In a single thread situation, the best way to deal with this issue is to grant higher priority to the process to allow it to gain more CPU time. And in the case of multi threaded situation, infact it's actually much more beneficial to pin the process to a certain CPU core. Infact, many games actually see quite a significant performance boost when their processes are pinned to a few cores rather than allowing them access to all the cores.

Making syscalls in Linux

Most of the program we write, ultimately have to make a syscall to do any operation on a system. Understandably, I had a misconception that the syscalls are themselves exposed over C-API and that any language that wishes to make a syscall had to at minimum link to a lower level C library like libc that does the work for them. However, a particular note was we can have golang applications without C-go. While at the time, I hadn't connected the dots, I was recently watching some video on getting the smallest kernel, and there I chanced upon the fact that to make a syscall you don't really need to bind to C library. You just need to be able to emit specific assembly instructions.

A syscall is triggered by writing the particular syscall number into a particular register.
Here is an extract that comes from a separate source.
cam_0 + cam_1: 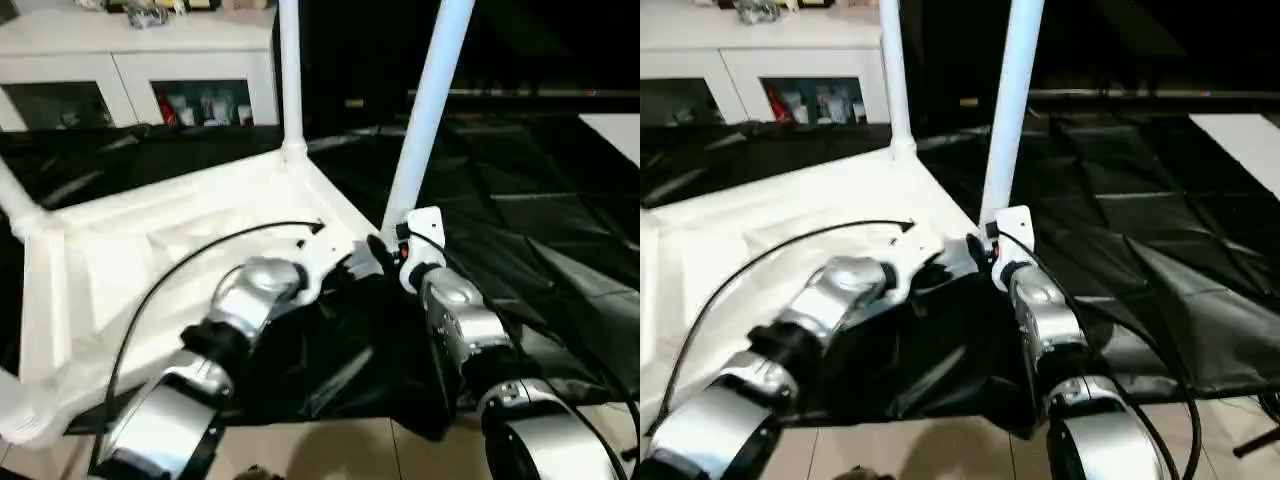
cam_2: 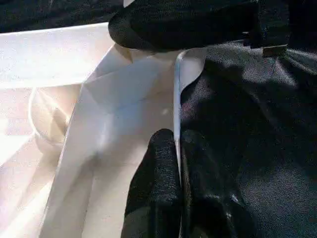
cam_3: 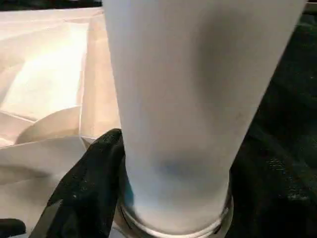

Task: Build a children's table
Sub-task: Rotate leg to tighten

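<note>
The left gripper [image 2: 179, 183] is pinched shut on the thin upright edge wall of the white plastic rectangular tabletop [image 1: 170, 250]: in the left wrist view its two black fingers [image 2: 156, 173] press on either side of that white rim, one over the tabletop's ribbed inside, the other over the black cloth draped on the work table [image 1: 520, 230]. The head views do not show this pinch; there the silver left forearm runs from the lower left toward the centre and its fingers are hidden at the tabletop's near edge.

The right gripper [image 3: 173, 198] is closed around the base of a long white tapered tube leg [image 1: 425, 110]. In the right wrist view a black finger [image 3: 91, 183] wraps one side of the tube just above the round corner socket [image 3: 173, 225] where the leg's foot sits; the other side is dark and harder to make out. In the left eye view the same leg rises from the middle of the frame to the top edge, leaning slightly right, with the right wrist just below its foot.

The tabletop lies underside up on the black cloth, across the left half of the head views. A second white tube leg [image 1: 290, 75] stands upright in the far corner socket at upper centre. A third white tube leg [image 1: 15, 200] shows at the left edge. A white cabinet [image 1: 130, 70] with shelves fills the upper left.
</note>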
Then calling the syscall instruction in CPU. This internally triggers a trap request, which is captured by Kernel.

Given that it's assembly code, the following description is for how to perform a syscall in Linux, particular in x86_64 system.

  • First place the system call number into the rax register. write syscall is for instance number 1, and read syscall is number 0. For more syscall numbers visit here.
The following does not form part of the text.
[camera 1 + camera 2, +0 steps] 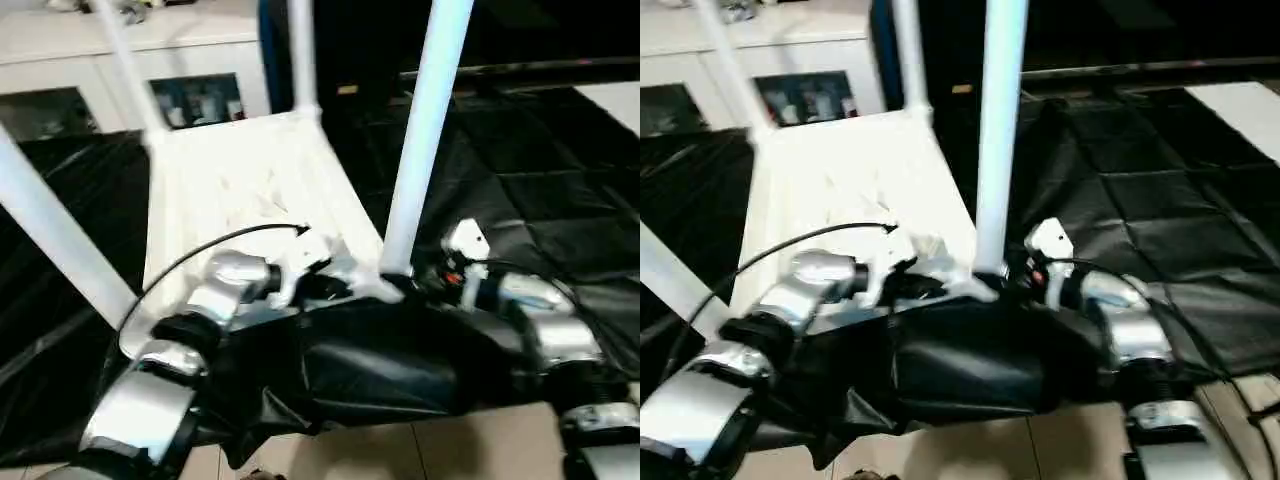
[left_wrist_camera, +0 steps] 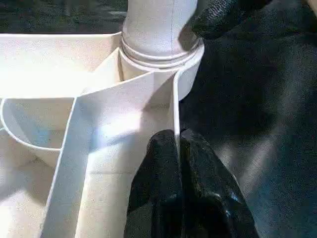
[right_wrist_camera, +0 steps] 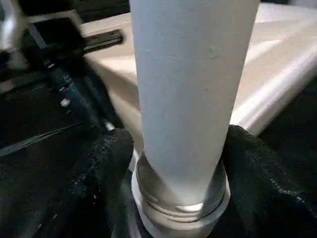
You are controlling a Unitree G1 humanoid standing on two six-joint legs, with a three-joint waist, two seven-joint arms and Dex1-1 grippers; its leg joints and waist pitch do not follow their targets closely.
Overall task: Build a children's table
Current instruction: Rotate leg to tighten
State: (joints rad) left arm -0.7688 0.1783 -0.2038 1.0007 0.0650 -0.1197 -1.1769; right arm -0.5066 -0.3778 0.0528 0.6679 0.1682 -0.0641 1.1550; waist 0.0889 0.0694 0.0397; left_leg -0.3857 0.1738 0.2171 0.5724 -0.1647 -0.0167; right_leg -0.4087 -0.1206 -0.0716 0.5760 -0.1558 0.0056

  • Place the arguments for the system call into the designated registers,

    • rdi (first argument)

    • rsi (second argument)

    • rdx (third argument)

    • r10 (fourth argument)

    • r8 (fifth argument)

    • r9 (sixth argument)

      This order is specified by the calling convention.

  • Invoke the systemcall by executing the syscall instruction.

  • The return value is placed inside rax.

Some tools used to deploy model

  • ray Allows for distributed GPU computation

    • kuberay to deploy ray in kubernetes
  • Kubeflow

    A CNCF (Cloud Native Computing Formation) project, which is the foundation of tools for AI Platforms on Kubernetes. Of particular note is that recently in a conference, Ubucon, a speaker was telling that kubeflow is almost an industry standard for deploying AI in kubernetes.